A Guerra e a copa
O poema A Guerra e a copa de Aldemar Paiva foi recitado pelo autor em evento promovido pela Associação dos Ex-combatentes da FEB no Recife.
Isso foi em 1959, quatorze anos depois do retorno dos pracinhas ao Brasil e um ano após os jogadores de futebol ganharem o título de campeões do mundo de 1958.
Naquele ano, diversos ex-combatentes que obtiveram emprego no estado de Pernambuco foram demitidos dos seus cargos pelo então governador Sampaio.
O poema exprime revolta e compara o tratamento dispensado aos jogadores de futebol e aos pracinhas da FEB, muitos deles convocados e enviados para a Itália contra a vontade.

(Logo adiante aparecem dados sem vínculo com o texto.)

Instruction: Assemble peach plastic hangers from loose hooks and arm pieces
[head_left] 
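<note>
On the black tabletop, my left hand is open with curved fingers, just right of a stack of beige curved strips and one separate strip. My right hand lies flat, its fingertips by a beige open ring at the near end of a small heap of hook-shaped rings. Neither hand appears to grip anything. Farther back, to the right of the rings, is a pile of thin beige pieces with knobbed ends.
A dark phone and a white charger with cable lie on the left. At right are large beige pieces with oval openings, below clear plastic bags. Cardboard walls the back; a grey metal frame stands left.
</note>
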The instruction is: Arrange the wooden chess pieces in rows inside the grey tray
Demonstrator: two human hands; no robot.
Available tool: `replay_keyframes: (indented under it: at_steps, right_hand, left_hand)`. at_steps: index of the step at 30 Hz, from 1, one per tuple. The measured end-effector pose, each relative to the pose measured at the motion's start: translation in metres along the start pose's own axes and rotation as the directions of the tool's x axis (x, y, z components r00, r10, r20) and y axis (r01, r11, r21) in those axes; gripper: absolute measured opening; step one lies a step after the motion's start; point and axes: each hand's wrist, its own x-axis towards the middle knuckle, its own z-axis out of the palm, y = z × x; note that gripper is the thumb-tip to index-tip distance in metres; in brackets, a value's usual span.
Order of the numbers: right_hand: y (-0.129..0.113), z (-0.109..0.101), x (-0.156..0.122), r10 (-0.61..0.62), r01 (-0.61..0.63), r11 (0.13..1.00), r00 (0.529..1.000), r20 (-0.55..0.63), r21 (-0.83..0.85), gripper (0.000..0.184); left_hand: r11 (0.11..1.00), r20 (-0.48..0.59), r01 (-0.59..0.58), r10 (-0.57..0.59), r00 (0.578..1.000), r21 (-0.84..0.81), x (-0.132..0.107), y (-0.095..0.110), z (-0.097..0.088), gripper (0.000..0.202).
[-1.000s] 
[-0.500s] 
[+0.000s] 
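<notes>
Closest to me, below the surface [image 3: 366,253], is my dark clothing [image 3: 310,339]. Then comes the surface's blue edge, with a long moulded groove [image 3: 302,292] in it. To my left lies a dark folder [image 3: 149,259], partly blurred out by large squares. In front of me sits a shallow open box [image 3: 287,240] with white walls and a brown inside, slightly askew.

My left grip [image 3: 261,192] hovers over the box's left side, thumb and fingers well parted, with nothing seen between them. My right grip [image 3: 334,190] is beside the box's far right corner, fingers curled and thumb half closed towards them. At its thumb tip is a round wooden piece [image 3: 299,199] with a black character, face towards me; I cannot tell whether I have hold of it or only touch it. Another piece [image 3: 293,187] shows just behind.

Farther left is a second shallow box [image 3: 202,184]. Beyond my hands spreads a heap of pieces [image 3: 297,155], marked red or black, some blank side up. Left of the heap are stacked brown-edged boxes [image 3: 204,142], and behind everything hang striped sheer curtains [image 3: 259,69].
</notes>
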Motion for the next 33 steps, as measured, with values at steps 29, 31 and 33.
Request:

Lá na Itália, o jogo que eles jogaram foi entre a vida e a morte.
A GUERRA E A COPA
De Aldemar Paiva, Recife, 1959(?)
Não sejam injustos nem precipitados,
Nós os Pracinhas sim, fomos culpados
E tudo já passou, pra que lembrar?
Em verdade também a nossa Copa,
Desenvolveu-se trágica na Europa
E o Brasil lutou para ganhar.
Se não chegamos como os Campeões,
Se não vibramos nas recepções,
É que a luta nos fez rudes demais.
Quantos dos nossos ao partir cantaram
E na Copa de sangue que jogaram,
Perderam a vida e não voltaram mais.
Mas o Brasil vibrou quando chegamos
E entre salvas febris desembarcamos,
Com lágrimas e risos de permeio,
Houve até quem ganhasse a madrugada,
Nessa esperança que termina em nada,
Em querer abraçar o filho que não veio.
Empregos e pensões houve aos milhares,
Quantas promessas aos familiares
Em discursos inflamados escutamos.
É que o Brasil é jovem, é inocente,
Quantas coisas nos dá ingenuamente,
Para tirar depois, se precisamos.
Os de Feola, é justo, mereceram,
Pois nas campanhas que empreenderam.
Nenhuma baixa tiveram pra chorar.
Mas nós de Zenóbio não, choramos tanto,
Perdemos tantos, que o nosso canto
Era um canto de dor, pra que cantar
Não sejam injustos nem precipitados.
Gostariam de ver os mutilados,
Expostos no Cateteàs ovações?
Nossos Didis, Garrinchas e Gilmares,
Tinham, vergonha de voltar aos lares
Depois que se fizeram campeões.
Prêmios, faixas e outras cortesias
Ganhamos todos nós naqueles dias
Que o tempo anda jogando nas sarjetas.
Dispensou o Governo e merecemos,
O excesso de bagagens que trouxemos,
Membros mecanizados e muletas.
Quanto a taça de ouro fulgurante,
Não trouxemos da Europa, mas o importante,
Foi o símbolo de paz que conseguimos.
Ganhamos nós pelos merecimentos,
Medalhas de neurose e sofrimentos,
Das batalhas cruéis que competimos.
Mas não digam que os Heróis do futebol,
Mais que os Pracinhas que sob o mesmo sol,
Rendeu graças ao Brasil que é uma jóia.
Culpem a nós irmãos, podem culpar,
Eu por exemplo não pude desfilar,
Porque deixei minhas pernas em Pistoia.